Reproduce only this stretch of the listing below: from the line with "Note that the" through the line with "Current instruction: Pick", exactly as written, with pictures excluded.
BEGIN Recorded information
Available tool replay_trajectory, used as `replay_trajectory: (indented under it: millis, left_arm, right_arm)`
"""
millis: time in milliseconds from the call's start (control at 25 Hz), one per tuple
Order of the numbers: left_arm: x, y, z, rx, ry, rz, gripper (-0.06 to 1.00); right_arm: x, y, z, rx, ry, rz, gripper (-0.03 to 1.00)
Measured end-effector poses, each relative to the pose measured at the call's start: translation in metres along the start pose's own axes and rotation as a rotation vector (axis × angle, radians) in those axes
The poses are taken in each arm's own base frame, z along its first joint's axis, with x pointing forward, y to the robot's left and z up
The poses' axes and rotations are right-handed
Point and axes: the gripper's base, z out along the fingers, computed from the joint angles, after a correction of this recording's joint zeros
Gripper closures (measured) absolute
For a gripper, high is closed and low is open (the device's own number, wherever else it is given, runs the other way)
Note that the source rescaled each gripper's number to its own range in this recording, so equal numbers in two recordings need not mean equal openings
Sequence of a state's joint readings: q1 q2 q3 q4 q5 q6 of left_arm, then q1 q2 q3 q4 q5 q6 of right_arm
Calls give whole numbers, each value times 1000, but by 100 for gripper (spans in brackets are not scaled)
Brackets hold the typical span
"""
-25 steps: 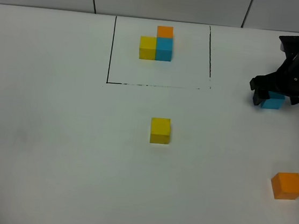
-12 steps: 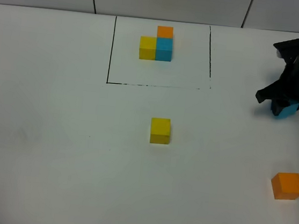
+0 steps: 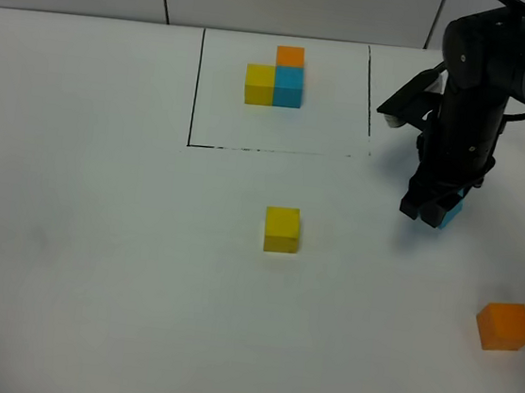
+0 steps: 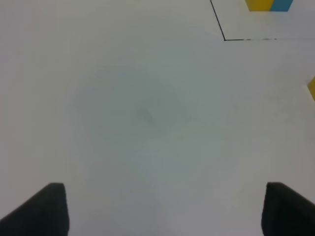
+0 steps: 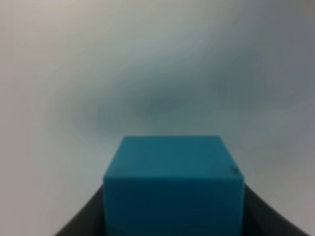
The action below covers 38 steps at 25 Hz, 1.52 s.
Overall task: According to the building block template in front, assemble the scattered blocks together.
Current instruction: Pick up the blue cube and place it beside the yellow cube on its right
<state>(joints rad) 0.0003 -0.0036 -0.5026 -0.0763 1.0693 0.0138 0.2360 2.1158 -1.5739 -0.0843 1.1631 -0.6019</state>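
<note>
The building block template (image 3: 274,75), a joined yellow, blue and orange cluster, sits inside the black drawn rectangle (image 3: 196,85) at the back. Of the scattered blocks, the yellow block (image 3: 281,229) rests mid-table and the orange block (image 3: 503,325) lies at the front right. My right gripper (image 3: 431,212) is shut on the blue block (image 3: 450,215), carried just above the table right of the rectangle. The right wrist view shows the blue block (image 5: 173,182) held between dark fingers (image 5: 81,223). My left gripper (image 4: 165,216) is open over bare table, nothing between its fingers (image 4: 42,211).
The white table (image 3: 94,263) spreads wide on the left and front. A corner of the rectangle (image 4: 225,38), part of the template (image 4: 269,4) and an edge of the yellow block (image 4: 312,87) show in the left wrist view. The left arm is outside the exterior high view.
The right gripper closed on the blue block at the far right, lifted it, and carried it left and forward toward the table's middle. The left gripper has not moved.
</note>
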Motion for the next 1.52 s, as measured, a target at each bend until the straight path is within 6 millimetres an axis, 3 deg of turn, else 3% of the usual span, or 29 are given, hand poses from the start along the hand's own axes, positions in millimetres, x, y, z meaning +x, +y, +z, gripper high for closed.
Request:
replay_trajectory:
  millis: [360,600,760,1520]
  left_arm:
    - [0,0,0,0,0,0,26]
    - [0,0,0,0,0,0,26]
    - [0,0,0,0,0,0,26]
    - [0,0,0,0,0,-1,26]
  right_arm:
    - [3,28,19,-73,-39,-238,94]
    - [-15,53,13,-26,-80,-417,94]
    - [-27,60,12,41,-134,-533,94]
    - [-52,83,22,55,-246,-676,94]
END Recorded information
Completed exercise:
Note that the source rescaled each gripper's number to its own range in this recording, so equal numbers in two recordings need not mean equal openings
Sequence of a state's joint readings: q1 q2 q3 q4 q5 q6 of left_arm, then q1 q2 q3 q4 q5 q6 of right_arm
Calls give whole numbers, each value times 1000, but by 100 for gripper (spans in brackets are not scaled)
Brackets hold the typical span
"""
-25 steps: 
-12 steps: 
+0 steps: 
+0 steps: 
+0 steps: 
The action below covers 38 steps at 25 Hz, 1.52 s.
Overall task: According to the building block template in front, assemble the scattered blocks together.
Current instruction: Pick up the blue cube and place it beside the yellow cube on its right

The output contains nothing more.